··· AVAILABLE DATA
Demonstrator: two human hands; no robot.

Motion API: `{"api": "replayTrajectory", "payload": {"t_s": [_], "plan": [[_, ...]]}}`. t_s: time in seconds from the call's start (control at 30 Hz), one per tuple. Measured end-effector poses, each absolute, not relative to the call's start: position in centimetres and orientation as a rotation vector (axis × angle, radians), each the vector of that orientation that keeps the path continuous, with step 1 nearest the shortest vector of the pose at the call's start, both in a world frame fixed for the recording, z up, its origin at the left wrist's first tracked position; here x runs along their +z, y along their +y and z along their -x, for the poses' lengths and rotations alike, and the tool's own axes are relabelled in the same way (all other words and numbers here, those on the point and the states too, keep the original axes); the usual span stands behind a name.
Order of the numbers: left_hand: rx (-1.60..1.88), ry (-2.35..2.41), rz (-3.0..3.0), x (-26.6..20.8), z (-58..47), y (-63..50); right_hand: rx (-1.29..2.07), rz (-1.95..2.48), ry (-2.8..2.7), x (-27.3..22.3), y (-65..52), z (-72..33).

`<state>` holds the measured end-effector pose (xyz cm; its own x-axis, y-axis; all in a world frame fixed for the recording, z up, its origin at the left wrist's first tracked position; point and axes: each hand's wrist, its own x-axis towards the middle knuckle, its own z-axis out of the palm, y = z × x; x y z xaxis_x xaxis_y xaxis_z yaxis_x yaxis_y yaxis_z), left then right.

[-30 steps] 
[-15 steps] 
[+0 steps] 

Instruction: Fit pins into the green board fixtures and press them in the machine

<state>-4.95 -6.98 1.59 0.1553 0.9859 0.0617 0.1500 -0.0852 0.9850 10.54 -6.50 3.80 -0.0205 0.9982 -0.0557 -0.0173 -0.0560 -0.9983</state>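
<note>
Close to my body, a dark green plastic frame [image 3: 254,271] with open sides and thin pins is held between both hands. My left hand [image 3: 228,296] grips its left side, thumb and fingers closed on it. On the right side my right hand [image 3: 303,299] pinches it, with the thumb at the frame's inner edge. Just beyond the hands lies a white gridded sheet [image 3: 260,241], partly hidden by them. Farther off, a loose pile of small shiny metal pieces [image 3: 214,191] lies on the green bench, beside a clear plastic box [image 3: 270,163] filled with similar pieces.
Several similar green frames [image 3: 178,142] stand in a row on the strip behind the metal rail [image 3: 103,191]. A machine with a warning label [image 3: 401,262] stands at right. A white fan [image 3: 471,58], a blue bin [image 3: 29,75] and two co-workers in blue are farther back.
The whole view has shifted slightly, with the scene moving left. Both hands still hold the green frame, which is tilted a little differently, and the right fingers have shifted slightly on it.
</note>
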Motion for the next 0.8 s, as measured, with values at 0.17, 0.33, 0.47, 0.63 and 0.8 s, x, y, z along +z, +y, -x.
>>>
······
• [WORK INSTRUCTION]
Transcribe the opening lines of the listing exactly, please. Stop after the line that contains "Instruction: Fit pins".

• [TASK RESULT]
Demonstrator: two human hands; no robot.

Motion API: `{"api": "replayTrajectory", "payload": {"t_s": [_], "plan": [[_, ...]]}}`. t_s: time in seconds from the call's start (control at 30 Hz), one per tuple. Measured end-effector poses, each absolute, not relative to the call's start: position in centimetres and orientation as a rotation vector (axis × angle, radians), each the vector of that orientation that keeps the path continuous, with step 1 nearest the shortest vector of the pose at the call's start, both in a world frame fixed for the recording, z up, its origin at the left wrist's first tracked position; here x runs along their +z, y along their +y and z along their -x, for the poses' lengths and rotations alike, and the tool's own axes are relabelled in the same way (all other words and numbers here, those on the point and the states too, keep the original axes); the usual span stands behind a name.
Order of the numbers: left_hand: rx (-1.60..1.88), ry (-2.35..2.41), rz (-3.0..3.0), x (-26.6..20.8), z (-58..47), y (-63..50); right_hand: rx (-1.29..2.07), rz (-1.95..2.48), ry (-2.8..2.7), x (-27.3..22.3), y (-65..52), z (-72..33).

`<state>` holds the measured end-effector pose (xyz cm; its own x-axis, y-axis; all in a world frame fixed for the recording, z up, its origin at the left wrist's first tracked position; point and axes: each hand's wrist, its own x-axis towards the middle knuckle, its own z-axis out of the palm, y = z × x; x y z xaxis_x xaxis_y xaxis_z yaxis_x yaxis_y yaxis_z), left then right.

[-30 steps] 
[-15 steps] 
[+0 steps] 

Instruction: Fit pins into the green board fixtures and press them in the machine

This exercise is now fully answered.